Если это телевизор… Если там висит камера, где эти ребята работают, а сюда транслируется… Тут же охранник должен быть. Или попка типа мастера, прораба – следить за этими, работают они там или балду пинают. Где он? Густав постучал по двери. Оказалась из пластика, но вышло звучно – эхо по коридору пошло гулкое. Кричать больше не решался. По экрану монитора побежали помехи – от стука, от сотрясения или от чего уж там. Временами комната, где работали, исчезала, и вместо нее появлялось непонятное – выпуклая поверхность, мощенная шестиугольными плитками, отливает сине-лиловым, и похоже, там верхнего освещения нет. Темно, только эти плитки светятся отраженным блеском, а вокруг чернота, сполохи… или помехи, россыпь точек, как метель. Нет, туда точно не надо. Там воды не найти. Продолжал колотить. Громче не получалось. Где народ? Воды! Воды!
Никого.
Коридор длинный. Вперед уходит так, что все сбегается в точку. Идти дальше?

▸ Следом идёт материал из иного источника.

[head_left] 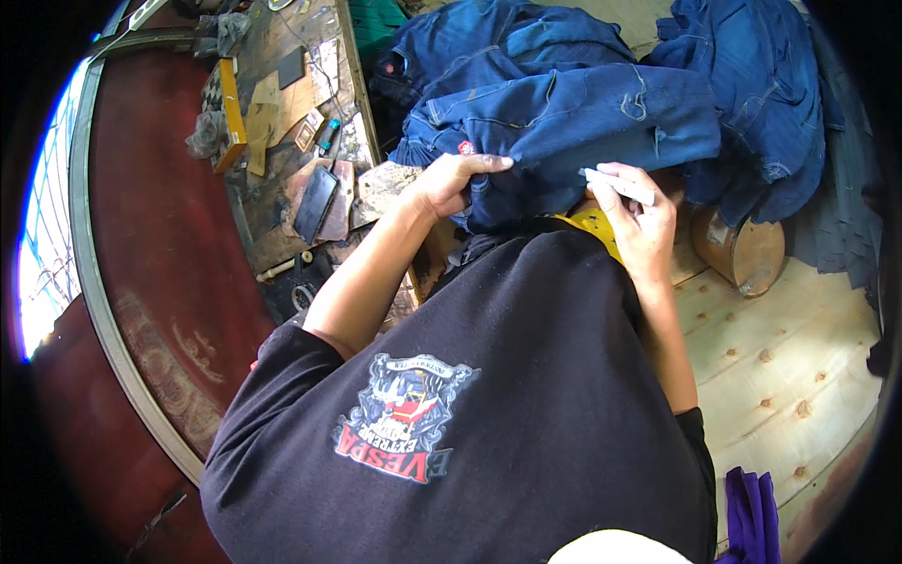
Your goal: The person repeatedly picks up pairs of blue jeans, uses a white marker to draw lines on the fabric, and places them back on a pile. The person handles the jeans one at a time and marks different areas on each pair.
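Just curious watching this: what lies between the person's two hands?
In the head view, only dark blue denim spans between the left hand and the right hand, which holds a white stick.

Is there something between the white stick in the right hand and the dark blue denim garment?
Nothing visible does. The right hand holds the white marking stick with its tip at the edge of the dark blue denim garment. The left hand already rests on that denim.

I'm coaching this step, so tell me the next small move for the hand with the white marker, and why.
Probably lower the white marker tip onto the dark blue denim garment. The right hand holds it just off the fabric edge, while the left hand already presses the cloth flat beside it, so the denim looks steadied for marking.
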`<state>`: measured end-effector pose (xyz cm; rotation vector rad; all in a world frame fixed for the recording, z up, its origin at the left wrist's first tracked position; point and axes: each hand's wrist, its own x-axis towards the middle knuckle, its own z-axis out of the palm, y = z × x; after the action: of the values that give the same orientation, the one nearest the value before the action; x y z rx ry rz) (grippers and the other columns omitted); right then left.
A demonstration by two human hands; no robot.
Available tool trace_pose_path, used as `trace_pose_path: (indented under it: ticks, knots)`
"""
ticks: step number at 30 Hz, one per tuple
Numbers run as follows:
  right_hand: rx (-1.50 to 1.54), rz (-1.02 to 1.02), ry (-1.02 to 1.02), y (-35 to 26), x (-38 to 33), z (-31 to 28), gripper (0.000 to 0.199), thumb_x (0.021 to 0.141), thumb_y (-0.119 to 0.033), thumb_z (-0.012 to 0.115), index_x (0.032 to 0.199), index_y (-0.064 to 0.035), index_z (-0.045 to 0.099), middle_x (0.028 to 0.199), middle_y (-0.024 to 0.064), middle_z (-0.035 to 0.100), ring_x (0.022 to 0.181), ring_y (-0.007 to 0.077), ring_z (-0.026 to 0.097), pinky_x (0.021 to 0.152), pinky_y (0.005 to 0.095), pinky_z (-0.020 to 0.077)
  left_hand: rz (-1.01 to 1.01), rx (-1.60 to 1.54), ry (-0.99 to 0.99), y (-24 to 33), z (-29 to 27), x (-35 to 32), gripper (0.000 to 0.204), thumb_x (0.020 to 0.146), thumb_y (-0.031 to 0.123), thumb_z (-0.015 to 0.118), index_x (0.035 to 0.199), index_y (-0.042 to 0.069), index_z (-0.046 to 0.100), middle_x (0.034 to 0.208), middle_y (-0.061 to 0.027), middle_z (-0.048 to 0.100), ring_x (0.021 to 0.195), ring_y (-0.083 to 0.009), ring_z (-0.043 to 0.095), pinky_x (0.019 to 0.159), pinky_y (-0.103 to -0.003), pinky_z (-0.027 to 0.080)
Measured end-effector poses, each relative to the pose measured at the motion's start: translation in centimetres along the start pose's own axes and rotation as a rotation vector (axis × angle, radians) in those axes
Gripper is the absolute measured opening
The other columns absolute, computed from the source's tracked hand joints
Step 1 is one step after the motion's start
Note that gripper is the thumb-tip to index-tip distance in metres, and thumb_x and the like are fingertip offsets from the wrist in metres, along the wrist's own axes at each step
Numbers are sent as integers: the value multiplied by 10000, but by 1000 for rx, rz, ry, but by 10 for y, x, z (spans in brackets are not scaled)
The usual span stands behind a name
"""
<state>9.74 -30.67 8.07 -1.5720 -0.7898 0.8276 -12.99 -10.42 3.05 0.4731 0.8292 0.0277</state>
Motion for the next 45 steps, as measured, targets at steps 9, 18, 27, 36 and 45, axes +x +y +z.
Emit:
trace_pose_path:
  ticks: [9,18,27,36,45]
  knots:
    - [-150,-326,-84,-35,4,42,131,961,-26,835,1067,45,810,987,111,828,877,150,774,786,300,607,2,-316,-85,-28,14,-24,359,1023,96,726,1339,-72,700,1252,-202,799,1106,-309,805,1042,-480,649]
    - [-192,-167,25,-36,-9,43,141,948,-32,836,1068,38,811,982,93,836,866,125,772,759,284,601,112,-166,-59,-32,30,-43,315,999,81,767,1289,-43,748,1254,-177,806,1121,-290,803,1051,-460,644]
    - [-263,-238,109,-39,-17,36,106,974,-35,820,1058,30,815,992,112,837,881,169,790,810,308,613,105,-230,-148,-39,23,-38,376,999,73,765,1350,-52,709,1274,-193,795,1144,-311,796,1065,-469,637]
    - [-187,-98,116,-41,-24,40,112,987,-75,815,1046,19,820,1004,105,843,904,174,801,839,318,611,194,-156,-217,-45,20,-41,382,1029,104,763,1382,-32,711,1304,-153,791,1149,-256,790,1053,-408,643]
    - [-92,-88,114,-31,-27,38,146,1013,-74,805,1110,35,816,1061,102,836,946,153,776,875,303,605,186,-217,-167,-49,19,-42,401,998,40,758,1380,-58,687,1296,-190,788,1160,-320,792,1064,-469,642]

Попробовал потыкать в кнопки. Может, покажет план помещения? Если бы удалось добраться до тех работничков! Знать бы: знаки – это буквы или обозначения каких-нибудь функций. Ни одного привычного знака, ни одного, могущего иметь хоть какой-нибудь понятный смысл. И кнопки не нажимались. Вроде бывают кнопки, которые не нажимаются, не механические. Там, чтобы понять, нажалось или не нажалось, только по действию на экране отслеживать. А тут никакого действия. Нет, вот – погас совсем. И зазвенело за спиной. Все время посвистывало, а тут – резко так. Оглянулся. В круглой трубе, вмурованной в стену напротив, было открыто окошко. Овальное. Звон шел оттуда. Вот – высунулись рычаги-манипуляторы. Они как будто протягивали Густаву пластмассовый желоб. Метра два в длину. Пустой.